The app, which is available today for BlackBerry 10, iOS and Android, as well as on the web at We365.com, asserts that youth can and should be a driving force for good in the world.

While the idea crosses many boundaries — schools plan to use it to track mandatory volunteer hours, a feature Free The Children says was integral to its dissemination among school boards — at its core We365 is about helping others and encouraging fellow volunteers.

Signees can fundraise for one of 85,000 registered Canadian charities, keeping track of donations from within the app itself. As universities become more scrupulous about volunteer hours as a requisite for acceptance, fundraising leaders are likely to have an advantage.

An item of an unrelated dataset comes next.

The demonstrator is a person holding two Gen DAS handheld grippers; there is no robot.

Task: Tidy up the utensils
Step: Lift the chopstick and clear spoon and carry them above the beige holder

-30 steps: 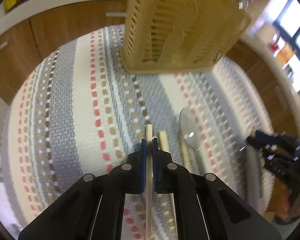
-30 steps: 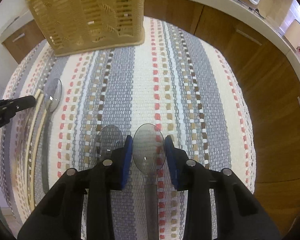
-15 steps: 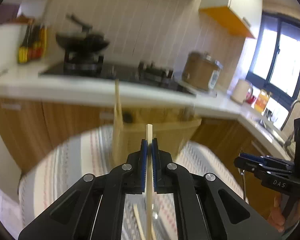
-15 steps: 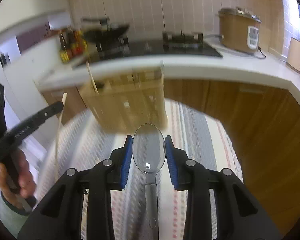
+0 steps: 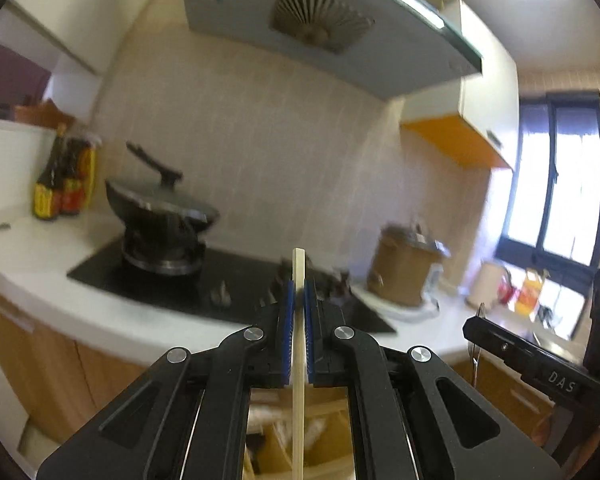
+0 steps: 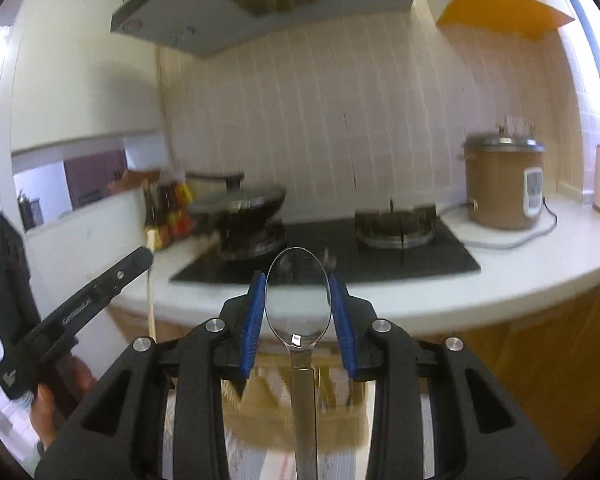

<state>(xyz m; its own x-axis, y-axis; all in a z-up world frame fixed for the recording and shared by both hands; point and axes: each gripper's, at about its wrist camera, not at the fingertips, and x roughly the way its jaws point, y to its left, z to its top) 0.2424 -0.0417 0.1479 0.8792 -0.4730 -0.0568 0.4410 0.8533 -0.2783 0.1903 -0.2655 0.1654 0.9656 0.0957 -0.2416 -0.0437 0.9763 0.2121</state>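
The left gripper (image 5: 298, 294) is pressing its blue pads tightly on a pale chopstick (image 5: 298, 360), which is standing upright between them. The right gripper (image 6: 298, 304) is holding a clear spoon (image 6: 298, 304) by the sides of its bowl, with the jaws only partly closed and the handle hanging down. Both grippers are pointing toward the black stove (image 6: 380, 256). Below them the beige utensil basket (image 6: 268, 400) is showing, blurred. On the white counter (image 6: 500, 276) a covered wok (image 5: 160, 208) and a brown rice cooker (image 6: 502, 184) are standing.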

We365 independently operates and curates a list of more than 60 Causes & Challenges, which youth can take steps to accomplish. Causes from anti-bullying campaigns to school litter cleanups to animal welfare are accounted for, and the app connects people with others with the same goals.

Of course, no modern day social network would be complete without some form of reward system, so We365 has an extensive list of badges and virtual points based on real-world accomplishments such as volunteer hours and fundraising amounts.

The team has partenered with Parent Tested Parent Approved (PTPA) to ensure the app is safe for children; any student under 13 must acquire parental approval, and there are safeguards in place to ensure users don’t fudge the numbers, so to speak.

While there’s always a concern that “the youth today” are too apathetic to get worked up about a mandate that forces them to do something productive, I had a chance to speak to a number of enthusiastic ambassadors who assured me otherwise. One 14 year old promised that her peers are keenly aware of how much they don’t do, and just need a push like this — something easy and accessible — to hold them to account.

The iOSAndroid and BlackBerry 10 apps are available today, with French-language versions coming later this fall.